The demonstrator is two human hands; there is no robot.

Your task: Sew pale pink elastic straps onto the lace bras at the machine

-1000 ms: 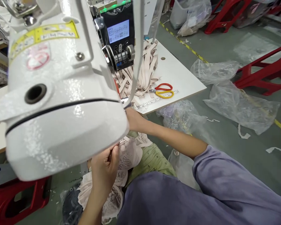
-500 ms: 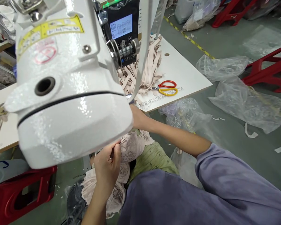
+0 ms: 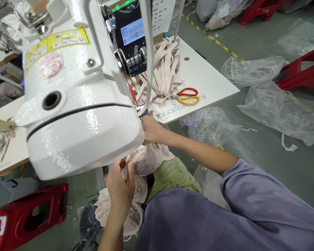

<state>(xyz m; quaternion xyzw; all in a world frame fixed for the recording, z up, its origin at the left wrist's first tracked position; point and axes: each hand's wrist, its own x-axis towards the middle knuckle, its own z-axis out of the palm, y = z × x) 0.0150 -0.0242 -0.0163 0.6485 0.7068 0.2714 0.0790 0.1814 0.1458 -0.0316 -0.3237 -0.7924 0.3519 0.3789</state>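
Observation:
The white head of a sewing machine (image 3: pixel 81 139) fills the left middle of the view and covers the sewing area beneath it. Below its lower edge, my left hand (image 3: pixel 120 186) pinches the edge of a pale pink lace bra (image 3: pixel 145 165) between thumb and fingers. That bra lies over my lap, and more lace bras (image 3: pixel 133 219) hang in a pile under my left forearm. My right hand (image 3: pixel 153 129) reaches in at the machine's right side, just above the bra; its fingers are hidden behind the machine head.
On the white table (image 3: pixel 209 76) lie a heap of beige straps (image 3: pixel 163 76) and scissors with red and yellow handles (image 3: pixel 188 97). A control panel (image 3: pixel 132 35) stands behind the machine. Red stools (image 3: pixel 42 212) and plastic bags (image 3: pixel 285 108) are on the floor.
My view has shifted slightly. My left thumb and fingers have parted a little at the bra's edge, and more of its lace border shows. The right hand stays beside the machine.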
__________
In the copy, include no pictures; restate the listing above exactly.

◆ Written response
The demonstrator is two human hands; there is no robot.

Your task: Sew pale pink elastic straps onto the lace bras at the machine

-1000 ms: 
-500 ms: 
+0 ms: 

<state>(xyz m; quaternion xyzw; all in a world frame fixed for the recording, z up, its origin at the left wrist's first tracked position; point and axes: each hand's wrist, its own x-axis towards the middle knuckle, its own z-axis out of the palm, y = z × x) 0.0150 -0.0242 -0.0163 0.6485 0.7068 0.2714 0.0790 0.1814 0.1458 -0.0316 -0.3237 -0.7924 0.3519 0.3789</state>
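Observation:
The white head of a sewing machine (image 3: pixel 81 139) fills the left middle of the view and covers the sewing area beneath it. Below its lower edge, my left hand (image 3: pixel 120 186) pinches the edge of a pale pink lace bra (image 3: pixel 145 165) between thumb and fingers. That bra lies over my lap, and more lace bras (image 3: pixel 133 219) hang in a pile under my left forearm. My right hand (image 3: pixel 153 129) reaches in at the machine's right side, just above the bra; its fingers are hidden behind the machine head.
On the white table (image 3: pixel 209 76) lie a heap of beige straps (image 3: pixel 163 76) and scissors with red and yellow handles (image 3: pixel 188 97). A control panel (image 3: pixel 132 35) stands behind the machine. Red stools (image 3: pixel 42 212) and plastic bags (image 3: pixel 285 108) are on the floor.
My view has shifted slightly. My left thumb and fingers have parted a little at the bra's edge, and more of its lace border shows. The right hand stays beside the machine.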

The output given is complete.